C: Le Soma est une drogue sans effet secondaire ! La prendrait-on si elle existait ? Au risque de perdre notre liberté pour vivre dans une illusion de bonheur.
SOMA, la pilule du bonheur, pourtant les sujets que vous abordez sont parfois durs et engagés. N’est-ce pas paradoxal ?
T: C’est là qu’est toute la question ! Faut-il succomber au bonheur instantané ou, au contraire, est-ce qu’il ne réside pas dans la liberté de bouger pour améliorer les choses ? Ce qui est la quête du personnage principal du livre d’ailleurs. La musique peut nous pousser à changer les choses.
C: On parle de ces sujets avec des mélodies groovy et happy, il y a donc plusieurs niveaux de lectures des chansons.
Coline, dans la chanson Under My Arms, tu parles de la première fois que tu as dû te raser les aisselles. Anecdotique au premier abord, c’est une vraie satire des canons de beauté. C’est une pression que tu ressens, à 21 ans ?
C: À l’adolescence, j’ai ressenti cela comme un acte imposé. J’ai souffert du regard des autres et c’est seulement en grandissant que j’ai pu m’émanciper. Mais je vois une évolution. Notamment avec les réseaux sociaux. Je suis cheffe guide et je suis en contact avec des jeunes qui se posent des questions que je ne me posais pas du tout à leur âge. On sent une vraie ouverture d’esprit. Parce que c’est un vrai tabou, les poils !
T: C’est aussi à nous de décider d’améliorer nos perceptions pour les prochaines générations. J’étais d’ailleurs assez content quand Coline est venue avec le thème de la chanson parce que c’est important de garder l’esprit ouvert.
En parlant de garder l’esprit ouvert, racontez-moi qui est la Welfare Queen?
C: Lorsque le futur président Nixon a fait campagne pour le parti Républicain, il a voulu fustiger les aides sociales. Il a développé l’idée de Welfare Queen, une femme qui abusait des aides sociales. Elle se baladait en Cadillac et veste en fourrure.
T: La population à l’époque s’est sentie injustement abandonnée par le système et a pointé du doigt ces Welfare Queens. Notre chanson est très ironique.
C: On retrouve cette perte de confiance envers les dirigeants aujourd’hui. La Welfare Queen, c’était la fake news de l’époque.
Quel est le secret de cette pochette ?
T: Il faut savoir que c’est Coline qui a toujours peint les pochettes de nos singles avec ce principe de traits répétitifs. Pour l’EP aussi, l’idée part du dessin de Coline, ensuite on a essayé de réfléchir ensemble à la référence à la pilule.
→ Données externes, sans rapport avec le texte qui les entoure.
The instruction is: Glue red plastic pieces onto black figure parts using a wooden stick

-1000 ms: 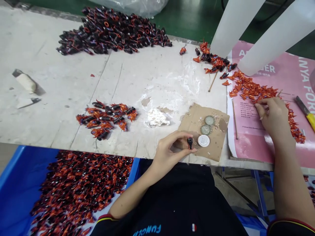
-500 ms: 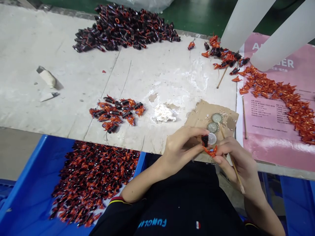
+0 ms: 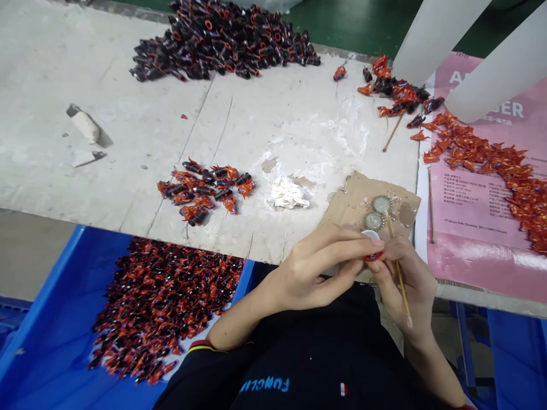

C: Nous l’avons imaginée avec la graphiste Llywelin Nys. Quant aux couleurs, c’est venu un peu par hasard. On s’est habillés comme ça et c’est resté, les gens ont fini par nous identifier en rouge et bleu. Et ça faisait aussi écho aux pilules dans Matrix.
T: Cela évoque notre complémentarité. Je remarque que systématiquement quand Coline est forte dans un domaine, je ne le suis pas et inversement. La chanteuse, le producteur, la littéraire, le matheux, froid, chaud, rouge, bleu.
Une belle complémentarité qui participe à l’harmonie de ce joli album qui, avec ses sons pop, mélange ballade mélancolique et électro futuriste. C’est la promesse d’une jolie histoire à raconter.
SOMA est à découvrir dès à présent sur les plateformes de streaming musical.